UI officials say they work to accommodate a variety of space requests from spiritual and faith-based student groups. Once recognized by the university’s Student Organization Review Committee, the groups can reserve facilities at minimal or no cost.

“Upon registration and approval, we have an obligation to assist every organization to carry out their mission, and those missions differ from group to group,” said Bill Nelson, UI's director of the Iowa Memorial Union and Center for Student Involvement and Leadership.

In addition to the Muslim Student Association’s standing reservations for Friday afternoon, the union regularly provides space for other spiritual and faith-based student organizations. Danforth Chapel also is available to reserve and is left open for quiet reflection during most of the day.

“Groups that are not comfortable with the cross and the linens (in the chapel) can move that aside,” Nelson said. “That is common practice for that space.”

Sense of community

Haskins, a UI clinical associate professor of social work, said he has tried to find a more permanent site for UI’s Muslim population since he came to the university in 2007. Around that time, UI administrators made Danforth Chapel available for daily prayers, which Haskins said seemed an ideal solution.

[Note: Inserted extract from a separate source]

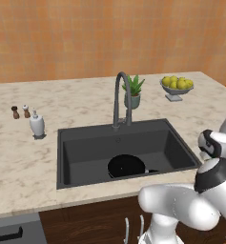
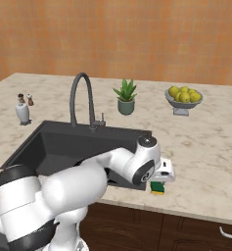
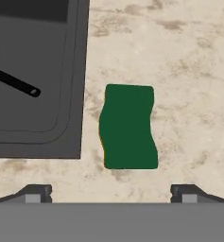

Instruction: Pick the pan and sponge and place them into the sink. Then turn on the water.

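The black pan (image 1: 126, 166) lies flat in the front middle of the dark grey sink (image 1: 86, 143); its handle (image 3: 16, 84) points toward the sink's right wall. The sponge (image 3: 127, 126), green side up, rests on the counter just right of the sink's front right corner, and its yellow layer shows in the right base view (image 2: 157, 188). My gripper (image 3: 111, 194) hovers right above the sponge, open, its fingertips (image 3: 38, 194) spread wider than the sponge and apart from it. The arched faucet (image 1: 118, 95) stands behind the basin; no water stream is in view.
A grey bowl of lemons (image 1: 177, 86) and a potted plant (image 1: 133, 93) stand at the back right. A soap dispenser (image 1: 36, 125) and two shakers (image 1: 20, 112) stand left of the sink. The sponge lies close to the counter's front edge (image 2: 186, 210).
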You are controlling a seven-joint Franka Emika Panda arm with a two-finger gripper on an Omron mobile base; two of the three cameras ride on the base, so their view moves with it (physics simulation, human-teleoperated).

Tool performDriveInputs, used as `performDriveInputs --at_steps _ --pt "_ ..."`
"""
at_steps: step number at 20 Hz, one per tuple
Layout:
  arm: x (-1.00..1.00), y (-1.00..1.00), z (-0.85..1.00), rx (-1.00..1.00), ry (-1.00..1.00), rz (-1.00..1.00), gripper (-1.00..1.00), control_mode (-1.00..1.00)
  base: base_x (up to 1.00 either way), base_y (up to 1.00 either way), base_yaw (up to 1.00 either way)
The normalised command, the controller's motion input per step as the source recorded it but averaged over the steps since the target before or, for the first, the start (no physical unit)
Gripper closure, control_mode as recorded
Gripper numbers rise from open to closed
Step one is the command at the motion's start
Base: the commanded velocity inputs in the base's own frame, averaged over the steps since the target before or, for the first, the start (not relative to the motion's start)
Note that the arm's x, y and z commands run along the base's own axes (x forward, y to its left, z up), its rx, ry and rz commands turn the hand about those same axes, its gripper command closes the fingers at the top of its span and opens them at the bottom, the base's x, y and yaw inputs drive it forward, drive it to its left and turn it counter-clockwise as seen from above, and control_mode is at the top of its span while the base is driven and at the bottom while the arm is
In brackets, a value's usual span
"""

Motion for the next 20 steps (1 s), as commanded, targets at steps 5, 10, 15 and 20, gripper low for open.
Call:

“We know that space is an issue at the University of Iowa,” Haskins said. “Everybody is looking for space. … So we were willing to take what they offered. It was private, it was clean, and it was as centrally located as possible.”

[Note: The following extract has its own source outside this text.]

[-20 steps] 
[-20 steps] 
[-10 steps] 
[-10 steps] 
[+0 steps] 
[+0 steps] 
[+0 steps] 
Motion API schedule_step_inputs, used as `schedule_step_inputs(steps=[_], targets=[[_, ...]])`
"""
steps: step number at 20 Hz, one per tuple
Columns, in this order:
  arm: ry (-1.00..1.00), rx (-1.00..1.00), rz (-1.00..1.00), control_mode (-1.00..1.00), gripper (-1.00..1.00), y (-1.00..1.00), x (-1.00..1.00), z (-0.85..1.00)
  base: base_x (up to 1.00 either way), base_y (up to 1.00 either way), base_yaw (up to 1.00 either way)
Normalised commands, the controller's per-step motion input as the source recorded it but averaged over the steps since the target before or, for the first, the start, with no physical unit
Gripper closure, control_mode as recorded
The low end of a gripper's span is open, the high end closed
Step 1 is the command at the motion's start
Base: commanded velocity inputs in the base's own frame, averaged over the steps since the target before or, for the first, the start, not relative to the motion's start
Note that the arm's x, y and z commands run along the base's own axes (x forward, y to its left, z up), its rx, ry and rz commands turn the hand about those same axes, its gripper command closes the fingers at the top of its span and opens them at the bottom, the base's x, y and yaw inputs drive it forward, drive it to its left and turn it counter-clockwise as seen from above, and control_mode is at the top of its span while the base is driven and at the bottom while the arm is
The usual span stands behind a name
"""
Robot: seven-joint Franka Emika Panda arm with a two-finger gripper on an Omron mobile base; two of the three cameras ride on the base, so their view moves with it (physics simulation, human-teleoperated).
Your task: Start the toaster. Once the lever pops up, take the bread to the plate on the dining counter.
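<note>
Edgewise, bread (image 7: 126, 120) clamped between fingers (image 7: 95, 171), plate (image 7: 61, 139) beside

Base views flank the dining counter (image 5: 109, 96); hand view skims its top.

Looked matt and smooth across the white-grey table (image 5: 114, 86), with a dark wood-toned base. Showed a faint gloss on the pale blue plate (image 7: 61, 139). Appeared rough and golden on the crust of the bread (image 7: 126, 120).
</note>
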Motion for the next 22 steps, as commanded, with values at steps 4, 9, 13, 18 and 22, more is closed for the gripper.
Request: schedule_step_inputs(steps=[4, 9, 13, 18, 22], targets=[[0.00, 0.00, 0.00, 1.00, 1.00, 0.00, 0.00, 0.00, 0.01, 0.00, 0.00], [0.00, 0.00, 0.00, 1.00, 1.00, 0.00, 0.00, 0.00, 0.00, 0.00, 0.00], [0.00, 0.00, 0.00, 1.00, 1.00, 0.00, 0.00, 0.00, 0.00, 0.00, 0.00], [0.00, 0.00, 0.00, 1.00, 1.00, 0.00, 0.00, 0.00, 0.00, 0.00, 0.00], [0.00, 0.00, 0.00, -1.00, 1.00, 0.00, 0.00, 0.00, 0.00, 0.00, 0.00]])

But after a handful of gatherings, it became obvious the chapel, with benches, an altar and a cross, was anything but a "neutral" religious space. It simply wasn't going to work for a group whose members spread out rugs and blankets to sit, kneel and stand on during prayers.

The Iowa City Mosque, about 2 miles from campus, also isn't a viable option for daily prayer, Haskins said, because too few of the students have cars or other transportation.

Students have created ad hoc spaces for gatherings over the years, from empty classrooms to the food court in the Old Capitol Town Center. But Haskins said such temporary arrangements undermine the sense of Ummah, or community, that is a central aspect of the Salah.

Haskins estimates if there was a permanent site assigned on campus, the 40 people who come to weekly Friday prayers at UI would double or triple.

“A lot happens in that space,” he said. “It’s community. It’s bonding. It’s loving. It’s a place that is supportive and nurturing no matter where you were born in this world.”